Enter drug giant GlaxoSmithKline (NYSE: [[ticker:GSK]]), which has tried various schemes to make its research groups more biotech-like, including the spin-out of an immunology team into a separate biotech company. That company, Tempero Pharmaceuticals of Cambridge, MA, has teamed up with two academic labs to go after one of the most intriguing targets in immune disease, the IL-17 pathway, and a paper they published recently has caught the eyes of their peers.
First some background about IL-17, short for interleukin 17. Companies such as Novartis, Amgen, and Eli Lilly are developing monoclonal antibodies against IL-17 or related targets to treat psoriasis, rheumatoid arthritis, and other diseases in which the patient’s immune system turns against his or her own body. IL-17 is a small protein that plays key roles in bringing the body’s immune ammunition to bear against invaders. But at times the immune system misfires and produces too much IL-17, driving many autoimmune diseases. IL-17’s main source is a cell, discovered less than a decade ago, called T helper 17 or Th17.
The discovery of Th17, and the attention devoted to it, has opened up potentially a new way to attack IL-17-mediated autoimmune disease: go after the master switches that control Th17’s development. Toggling those switches off would block IL-17 production and possibly a host of other mischievous effects the cell produces, which in turn could lead to therapies effective against multiple autoimmune disorders.

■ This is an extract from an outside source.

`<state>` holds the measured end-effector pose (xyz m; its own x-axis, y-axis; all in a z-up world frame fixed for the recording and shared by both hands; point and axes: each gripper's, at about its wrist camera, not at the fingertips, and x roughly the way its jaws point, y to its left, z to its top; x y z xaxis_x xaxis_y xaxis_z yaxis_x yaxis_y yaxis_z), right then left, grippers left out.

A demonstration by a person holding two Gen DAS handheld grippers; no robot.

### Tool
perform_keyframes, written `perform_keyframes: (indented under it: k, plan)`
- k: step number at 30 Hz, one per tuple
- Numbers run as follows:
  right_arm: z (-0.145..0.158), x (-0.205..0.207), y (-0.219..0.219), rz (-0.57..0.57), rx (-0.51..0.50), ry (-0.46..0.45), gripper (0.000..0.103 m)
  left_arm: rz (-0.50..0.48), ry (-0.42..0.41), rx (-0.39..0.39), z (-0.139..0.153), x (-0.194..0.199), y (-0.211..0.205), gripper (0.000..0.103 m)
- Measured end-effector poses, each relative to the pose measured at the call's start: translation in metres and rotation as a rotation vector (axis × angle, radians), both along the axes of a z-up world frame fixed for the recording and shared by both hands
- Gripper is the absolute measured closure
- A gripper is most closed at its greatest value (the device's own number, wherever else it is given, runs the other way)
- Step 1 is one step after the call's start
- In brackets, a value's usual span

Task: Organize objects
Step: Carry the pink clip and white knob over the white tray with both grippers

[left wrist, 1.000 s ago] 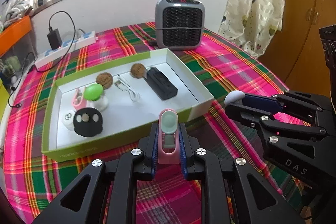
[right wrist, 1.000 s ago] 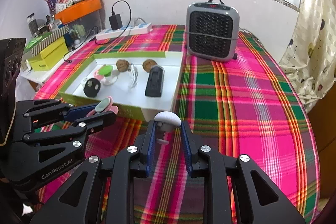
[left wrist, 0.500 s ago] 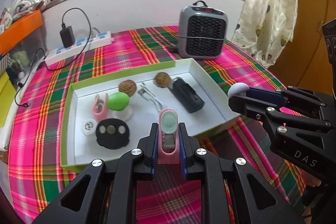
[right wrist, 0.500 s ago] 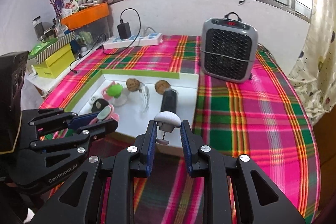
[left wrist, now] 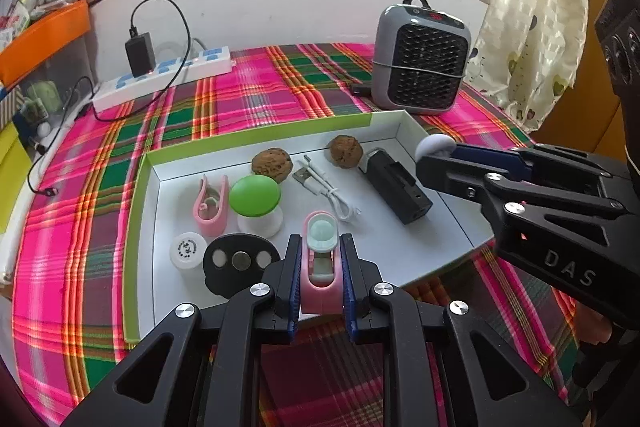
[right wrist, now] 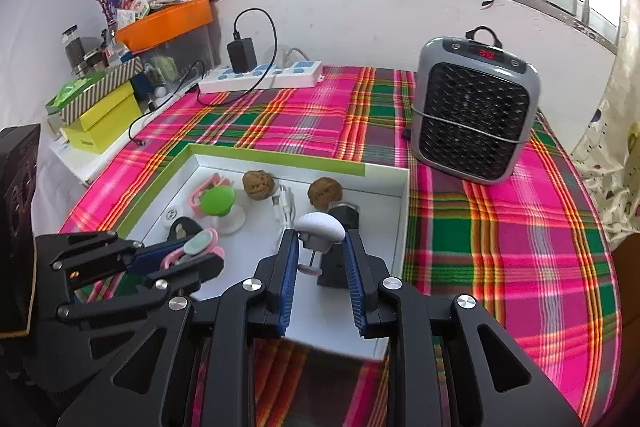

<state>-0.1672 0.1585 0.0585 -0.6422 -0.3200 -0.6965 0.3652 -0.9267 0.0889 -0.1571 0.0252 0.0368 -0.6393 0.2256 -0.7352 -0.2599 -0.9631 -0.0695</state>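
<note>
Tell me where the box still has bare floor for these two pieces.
Barest: the near right of the box, between cable, black block and front wall. A bare strip also lies along the back wall behind the walnuts. The left end is crowded: pink clip, green mushroom, black disc.

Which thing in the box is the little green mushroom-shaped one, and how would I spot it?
Start at the shallow white box with green edges on the plaid tablecloth. In its left half, beside a pink clip lying flat and in front of a brown walnut, stands the mushroom-shaped holder. Its bright green domed cap on a white round base sets it apart from everything else lying there.
</note>
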Motion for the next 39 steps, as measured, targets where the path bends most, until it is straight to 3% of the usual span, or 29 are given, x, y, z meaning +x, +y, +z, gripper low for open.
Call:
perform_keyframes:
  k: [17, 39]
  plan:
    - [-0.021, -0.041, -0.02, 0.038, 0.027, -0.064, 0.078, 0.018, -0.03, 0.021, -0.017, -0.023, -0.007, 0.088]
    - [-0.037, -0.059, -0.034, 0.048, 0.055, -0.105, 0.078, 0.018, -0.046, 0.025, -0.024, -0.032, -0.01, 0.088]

Tempero, which is majority-owned by GSK, and two academic labs teamed up in a series of studies published recently in the journal Immunity to describe how a protein known in shorthand as RORγT (“ROR gamma T”) is critical to Th17’s development. Combining T cell biology, genomic analysis, and massive drug libraries from GSK, the group also found three compounds that could provide a rough model for future treatments for autoimmune diseases.
By targeting RORγT instead of targeting IL-17 directly, these small molecules “blocked the ability of Th17 to create IL-17,” said Alex Marson of the University of California, San Francisco, a coauthor of the Immunity paper. “We also found they improved outcomes in a mouse model of multiple sclerosis. They are blocking the pathogenic function of Th17 cells.”
Marson’s lab collaborated with Vijay Kuchroo of Harvard Medical School and scientists at Tempero, which Kuchroo helped found in 2009. The study caught the eye of Daniel Cua of Merck Research Laboratories in Palo Alto, CA, whose work helped bring Th17 cells to light. In an accompanying review in Immunity, Cua and his Merck colleague Jacob Lee lauded the study’s reach and “potential clinical value.”
“What distinguishes this study from others is the combined use of a large-scale pharmaceutical discovery platform with innovative genome-side analysis of RORγt target genes in Th17 cells,” wrote Cua and Lee.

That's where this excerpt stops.